═════ INFORMATION SHOWN ═════

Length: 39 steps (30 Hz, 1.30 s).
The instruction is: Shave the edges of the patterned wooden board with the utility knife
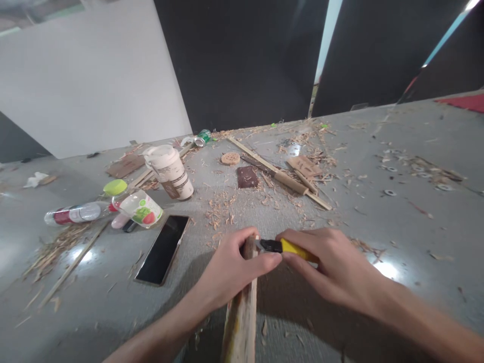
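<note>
My left hand [234, 264] is wrapped round the upper end of a long strip of wood [242, 322], which runs down to the bottom edge of the view. In my right hand [328, 257] is a yellow and black utility knife [289, 248], gripped between thumb and fingers. Its blade reaches left to the wood's upper end, beside my left thumb. The left thumb points toward the black front of the knife. Whether the blade cuts into the wood is too small to tell. Wood shavings [219, 212] lie scattered just beyond both hands.
A phone [162, 250] lies left of my hands, with a paper cup [169, 171], a green-lidded container [138, 206] and a plastic bottle [77, 214] beyond it. Ahead are a brown square piece [247, 177], a round wooden disc [230, 159], wooden strips [291, 182] and a green can [203, 137].
</note>
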Tool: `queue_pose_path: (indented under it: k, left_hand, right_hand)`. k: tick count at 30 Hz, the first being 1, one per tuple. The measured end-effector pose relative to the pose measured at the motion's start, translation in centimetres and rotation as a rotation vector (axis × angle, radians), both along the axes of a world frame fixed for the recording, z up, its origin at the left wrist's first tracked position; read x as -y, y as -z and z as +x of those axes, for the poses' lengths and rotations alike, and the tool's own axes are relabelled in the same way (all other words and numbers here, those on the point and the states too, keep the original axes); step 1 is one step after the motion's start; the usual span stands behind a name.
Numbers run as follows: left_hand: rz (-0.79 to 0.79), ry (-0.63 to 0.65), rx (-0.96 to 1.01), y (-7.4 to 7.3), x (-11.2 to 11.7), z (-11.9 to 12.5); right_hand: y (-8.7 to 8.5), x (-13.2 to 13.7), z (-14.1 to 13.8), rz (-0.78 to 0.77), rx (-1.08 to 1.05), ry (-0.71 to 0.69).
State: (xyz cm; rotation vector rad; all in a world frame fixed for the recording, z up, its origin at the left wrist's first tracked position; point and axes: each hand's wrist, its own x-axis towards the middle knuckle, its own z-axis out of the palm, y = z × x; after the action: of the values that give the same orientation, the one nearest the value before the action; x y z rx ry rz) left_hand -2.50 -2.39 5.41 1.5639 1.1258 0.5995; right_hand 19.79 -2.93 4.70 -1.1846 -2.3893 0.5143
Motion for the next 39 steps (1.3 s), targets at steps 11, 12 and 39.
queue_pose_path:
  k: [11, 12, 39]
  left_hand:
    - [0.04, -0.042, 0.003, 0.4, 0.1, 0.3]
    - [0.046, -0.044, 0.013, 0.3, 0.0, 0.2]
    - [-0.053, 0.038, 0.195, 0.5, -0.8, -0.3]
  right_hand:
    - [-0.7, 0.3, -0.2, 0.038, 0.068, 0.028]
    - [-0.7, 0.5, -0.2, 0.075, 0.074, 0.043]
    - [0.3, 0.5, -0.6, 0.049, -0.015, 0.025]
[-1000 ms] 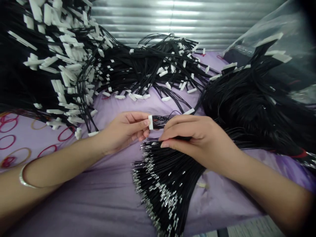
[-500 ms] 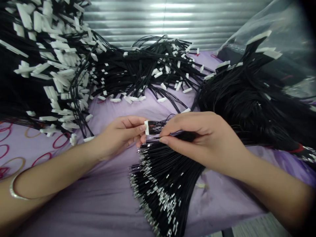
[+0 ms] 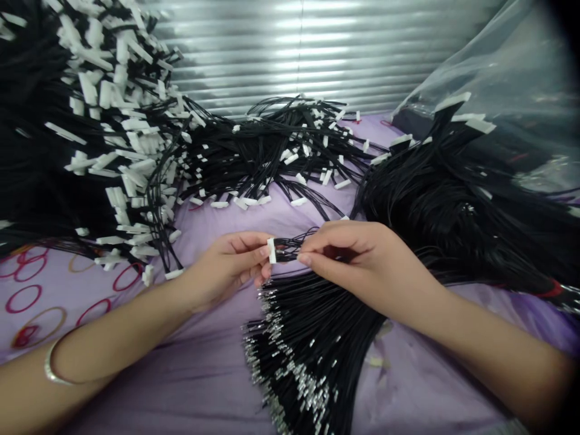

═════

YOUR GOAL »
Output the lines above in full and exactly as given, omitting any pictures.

ANSWER SECTION »
Length: 39 steps (30 Hz, 1.30 s).
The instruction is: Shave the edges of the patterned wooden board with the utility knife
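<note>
My left hand [234, 264] is wrapped round the upper end of a long strip of wood [242, 322], which runs down to the bottom edge of the view. In my right hand [328, 257] is a yellow and black utility knife [289, 248], gripped between thumb and fingers. Its blade reaches left to the wood's upper end, beside my left thumb. The left thumb points toward the black front of the knife. Whether the blade cuts into the wood is too small to tell. Wood shavings [219, 212] lie scattered just beyond both hands.
A phone [162, 250] lies left of my hands, with a paper cup [169, 171], a green-lidded container [138, 206] and a plastic bottle [77, 214] beyond it. Ahead are a brown square piece [247, 177], a round wooden disc [230, 159], wooden strips [291, 182] and a green can [203, 137].
</note>
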Tool: `queue_pose_path: (indented under it: k, left_hand, right_hand)`. k: tick count at 30 Hz, the first being 1, one per tuple. The measured end-effector pose relative to the pose measured at the motion's start, translation in centimetres and rotation as a rotation vector (axis × angle, radians), both along the axes of a world frame fixed for the recording, z up, its origin at the left wrist's first tracked position; read x as -y, y as -z and z as +x of those axes, for the poses' lengths and rotations alike, and the tool's own axes are relabelled in the same way (all other words and numbers here, those on the point and the states too, keep the original axes); step 1 is one step after the motion's start; the usual span stands behind a name.
Numbers run as follows: left_hand: rz (-0.79 to 0.79), ry (-0.63 to 0.65), rx (-0.96 to 1.01), y (-7.4 to 7.3), x (-11.2 to 11.7), z (-11.9 to 12.5); right_hand: y (-8.7 to 8.5), x (-13.2 to 13.7), z (-14.1 to 13.8), rz (-0.78 to 0.77), rx (-1.08 to 1.05), ry (-0.71 to 0.69).
State: (xyz cm; rotation vector rad; all in a world frame fixed for the recording, z up, its origin at the left wrist's first tracked position; point and axes: each hand's wrist, its own x-axis towards the middle knuckle, its own z-axis out of the palm, y = z × x; after the action: of the values that give the same orientation, the one nearest the value before the action; x y z rx ry rz) left_hand -2.50 -2.39 5.41 1.5639 1.1258 0.5995; right_hand 19.79 -2.93 4.70 -1.1846 -2.3893 0.5143
Motion for the next 39 steps (1.3 s), targets at steps 11, 12 and 39.
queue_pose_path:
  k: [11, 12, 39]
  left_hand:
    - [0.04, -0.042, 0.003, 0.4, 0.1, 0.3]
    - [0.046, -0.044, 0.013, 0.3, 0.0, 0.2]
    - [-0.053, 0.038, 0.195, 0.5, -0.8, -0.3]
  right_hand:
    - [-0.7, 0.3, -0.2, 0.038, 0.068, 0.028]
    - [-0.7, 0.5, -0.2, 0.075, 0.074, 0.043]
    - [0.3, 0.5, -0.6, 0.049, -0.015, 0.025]
[-1000 ms] 
[-500 ms] 
[+0 ms] 

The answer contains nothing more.